ABOUT THIS TASK:
Please state in a single number how many lines of the entries below include the word "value".

RECORDS PROVIDED:
◇ ◇ ◇

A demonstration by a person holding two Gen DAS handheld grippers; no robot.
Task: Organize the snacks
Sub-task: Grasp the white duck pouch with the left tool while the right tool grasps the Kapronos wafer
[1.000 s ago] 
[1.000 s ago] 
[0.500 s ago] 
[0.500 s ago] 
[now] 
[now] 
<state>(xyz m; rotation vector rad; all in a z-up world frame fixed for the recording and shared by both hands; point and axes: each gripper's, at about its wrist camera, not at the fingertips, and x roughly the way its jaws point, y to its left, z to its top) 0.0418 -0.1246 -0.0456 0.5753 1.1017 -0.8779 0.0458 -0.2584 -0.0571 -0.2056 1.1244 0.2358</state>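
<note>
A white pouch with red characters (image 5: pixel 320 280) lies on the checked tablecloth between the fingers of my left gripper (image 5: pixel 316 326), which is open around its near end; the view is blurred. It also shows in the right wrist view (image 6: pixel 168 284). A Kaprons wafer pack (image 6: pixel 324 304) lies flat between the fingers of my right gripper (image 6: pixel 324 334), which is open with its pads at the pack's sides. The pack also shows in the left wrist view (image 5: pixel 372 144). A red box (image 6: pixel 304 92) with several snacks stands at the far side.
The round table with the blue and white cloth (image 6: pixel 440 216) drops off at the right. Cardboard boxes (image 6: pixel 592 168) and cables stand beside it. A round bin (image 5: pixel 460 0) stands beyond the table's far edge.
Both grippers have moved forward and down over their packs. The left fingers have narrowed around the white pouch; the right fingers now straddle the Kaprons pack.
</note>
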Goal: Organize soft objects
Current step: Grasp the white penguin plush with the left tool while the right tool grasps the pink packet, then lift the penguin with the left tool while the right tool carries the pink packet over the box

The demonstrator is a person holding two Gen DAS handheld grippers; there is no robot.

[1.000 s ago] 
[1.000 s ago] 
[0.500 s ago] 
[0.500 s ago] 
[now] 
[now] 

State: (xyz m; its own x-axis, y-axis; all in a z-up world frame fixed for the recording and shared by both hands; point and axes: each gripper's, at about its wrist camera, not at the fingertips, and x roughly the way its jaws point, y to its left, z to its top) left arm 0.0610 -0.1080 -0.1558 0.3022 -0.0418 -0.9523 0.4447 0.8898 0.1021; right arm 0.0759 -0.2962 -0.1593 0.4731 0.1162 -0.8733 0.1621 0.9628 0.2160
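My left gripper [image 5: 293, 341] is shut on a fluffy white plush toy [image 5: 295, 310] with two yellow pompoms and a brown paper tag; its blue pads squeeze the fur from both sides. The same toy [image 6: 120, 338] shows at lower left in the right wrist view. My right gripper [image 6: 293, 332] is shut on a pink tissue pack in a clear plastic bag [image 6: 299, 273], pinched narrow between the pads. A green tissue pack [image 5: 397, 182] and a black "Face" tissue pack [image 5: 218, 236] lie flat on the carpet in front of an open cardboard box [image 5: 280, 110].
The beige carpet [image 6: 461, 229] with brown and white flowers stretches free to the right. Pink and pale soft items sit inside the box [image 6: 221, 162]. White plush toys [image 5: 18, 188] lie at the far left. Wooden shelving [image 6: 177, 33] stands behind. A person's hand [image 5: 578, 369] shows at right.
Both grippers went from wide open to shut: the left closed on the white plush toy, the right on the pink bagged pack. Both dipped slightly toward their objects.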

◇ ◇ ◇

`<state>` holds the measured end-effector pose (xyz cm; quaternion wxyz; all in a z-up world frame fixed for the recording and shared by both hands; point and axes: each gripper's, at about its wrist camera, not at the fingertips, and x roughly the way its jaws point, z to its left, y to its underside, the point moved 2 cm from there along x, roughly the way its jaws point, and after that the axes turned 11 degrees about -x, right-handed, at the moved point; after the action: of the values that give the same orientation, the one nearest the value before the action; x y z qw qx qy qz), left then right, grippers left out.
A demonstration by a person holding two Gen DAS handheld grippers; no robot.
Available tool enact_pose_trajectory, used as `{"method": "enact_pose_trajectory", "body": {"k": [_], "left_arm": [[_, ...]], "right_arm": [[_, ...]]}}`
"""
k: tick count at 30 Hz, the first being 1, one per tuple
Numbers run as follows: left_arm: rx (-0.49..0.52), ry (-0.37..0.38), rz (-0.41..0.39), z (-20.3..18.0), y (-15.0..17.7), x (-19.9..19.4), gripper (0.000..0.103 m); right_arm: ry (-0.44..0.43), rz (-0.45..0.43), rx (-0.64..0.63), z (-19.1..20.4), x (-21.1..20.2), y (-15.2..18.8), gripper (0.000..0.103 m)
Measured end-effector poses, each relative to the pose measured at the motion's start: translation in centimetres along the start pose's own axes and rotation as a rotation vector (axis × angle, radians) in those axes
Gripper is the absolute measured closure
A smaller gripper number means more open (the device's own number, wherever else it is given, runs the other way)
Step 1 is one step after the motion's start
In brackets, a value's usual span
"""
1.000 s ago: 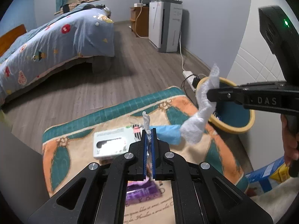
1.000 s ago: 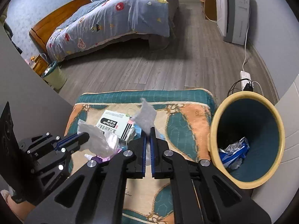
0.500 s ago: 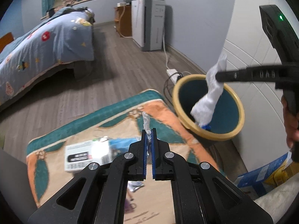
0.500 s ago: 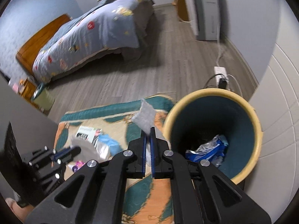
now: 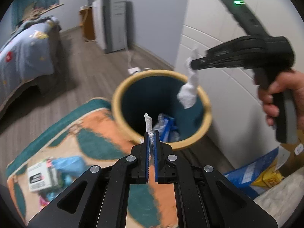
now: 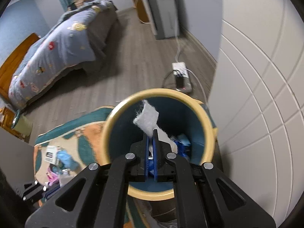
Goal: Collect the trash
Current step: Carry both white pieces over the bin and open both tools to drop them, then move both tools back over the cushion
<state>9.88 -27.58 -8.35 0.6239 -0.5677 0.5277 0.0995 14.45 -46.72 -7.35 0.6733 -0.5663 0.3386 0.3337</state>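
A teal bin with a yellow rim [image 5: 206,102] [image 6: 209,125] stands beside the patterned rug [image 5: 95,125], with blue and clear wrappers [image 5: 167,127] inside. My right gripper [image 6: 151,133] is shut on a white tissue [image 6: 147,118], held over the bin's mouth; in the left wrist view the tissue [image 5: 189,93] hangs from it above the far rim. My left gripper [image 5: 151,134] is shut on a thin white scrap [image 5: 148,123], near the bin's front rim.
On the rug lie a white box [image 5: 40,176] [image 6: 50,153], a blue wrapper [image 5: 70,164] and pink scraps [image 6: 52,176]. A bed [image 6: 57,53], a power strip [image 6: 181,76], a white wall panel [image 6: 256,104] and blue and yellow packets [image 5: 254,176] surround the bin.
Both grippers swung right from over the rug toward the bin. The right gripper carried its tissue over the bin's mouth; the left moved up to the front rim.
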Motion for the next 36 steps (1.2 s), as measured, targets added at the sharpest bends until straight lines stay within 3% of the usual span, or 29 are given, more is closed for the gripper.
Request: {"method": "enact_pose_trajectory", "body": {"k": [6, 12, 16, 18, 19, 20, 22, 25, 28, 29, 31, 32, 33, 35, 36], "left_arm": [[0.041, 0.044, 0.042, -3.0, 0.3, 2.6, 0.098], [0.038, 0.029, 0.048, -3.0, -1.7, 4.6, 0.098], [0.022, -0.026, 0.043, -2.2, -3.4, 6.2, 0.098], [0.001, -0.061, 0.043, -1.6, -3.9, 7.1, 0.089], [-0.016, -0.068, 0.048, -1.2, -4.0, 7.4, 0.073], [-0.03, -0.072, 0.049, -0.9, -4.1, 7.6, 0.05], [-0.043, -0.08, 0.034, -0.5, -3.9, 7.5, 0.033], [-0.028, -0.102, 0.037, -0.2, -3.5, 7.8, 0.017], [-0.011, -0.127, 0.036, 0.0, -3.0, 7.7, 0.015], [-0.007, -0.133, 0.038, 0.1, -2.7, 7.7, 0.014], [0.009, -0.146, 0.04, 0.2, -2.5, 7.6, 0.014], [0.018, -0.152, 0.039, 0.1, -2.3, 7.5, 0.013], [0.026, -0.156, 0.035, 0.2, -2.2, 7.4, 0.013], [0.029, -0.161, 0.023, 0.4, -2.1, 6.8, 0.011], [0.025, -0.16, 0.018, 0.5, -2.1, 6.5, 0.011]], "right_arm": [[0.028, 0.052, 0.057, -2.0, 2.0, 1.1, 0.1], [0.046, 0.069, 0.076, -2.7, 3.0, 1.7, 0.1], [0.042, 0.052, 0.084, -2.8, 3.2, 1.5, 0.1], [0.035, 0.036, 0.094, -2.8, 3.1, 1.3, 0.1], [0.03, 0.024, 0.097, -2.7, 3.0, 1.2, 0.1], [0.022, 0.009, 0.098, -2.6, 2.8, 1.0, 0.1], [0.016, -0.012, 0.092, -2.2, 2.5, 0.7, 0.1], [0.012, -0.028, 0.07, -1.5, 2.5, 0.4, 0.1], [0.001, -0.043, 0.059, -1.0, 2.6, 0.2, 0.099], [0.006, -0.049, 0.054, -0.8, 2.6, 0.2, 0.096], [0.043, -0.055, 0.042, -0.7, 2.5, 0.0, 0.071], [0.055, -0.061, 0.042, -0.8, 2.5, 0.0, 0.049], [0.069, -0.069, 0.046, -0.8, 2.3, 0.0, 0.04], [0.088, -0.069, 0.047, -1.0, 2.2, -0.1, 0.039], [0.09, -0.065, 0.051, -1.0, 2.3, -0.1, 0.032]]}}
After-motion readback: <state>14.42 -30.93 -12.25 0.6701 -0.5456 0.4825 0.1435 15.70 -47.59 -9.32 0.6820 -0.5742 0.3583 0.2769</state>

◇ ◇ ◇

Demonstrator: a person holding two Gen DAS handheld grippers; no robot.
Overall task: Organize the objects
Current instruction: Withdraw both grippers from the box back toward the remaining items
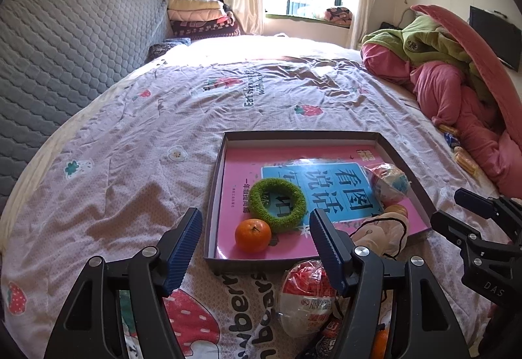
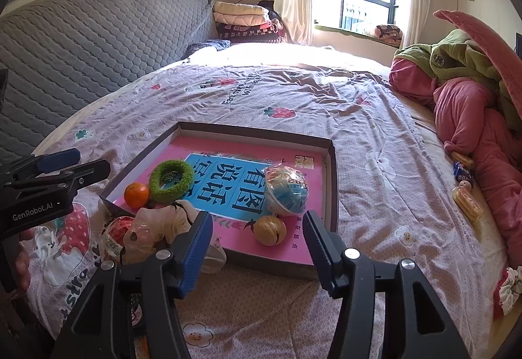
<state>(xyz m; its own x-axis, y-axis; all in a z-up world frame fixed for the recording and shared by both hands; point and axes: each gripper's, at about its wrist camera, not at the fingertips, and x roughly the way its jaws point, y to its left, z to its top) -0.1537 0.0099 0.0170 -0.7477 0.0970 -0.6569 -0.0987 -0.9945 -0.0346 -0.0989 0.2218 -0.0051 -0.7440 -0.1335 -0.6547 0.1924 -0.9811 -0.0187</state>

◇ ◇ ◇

RESPONSE TO THE EXERCISE:
2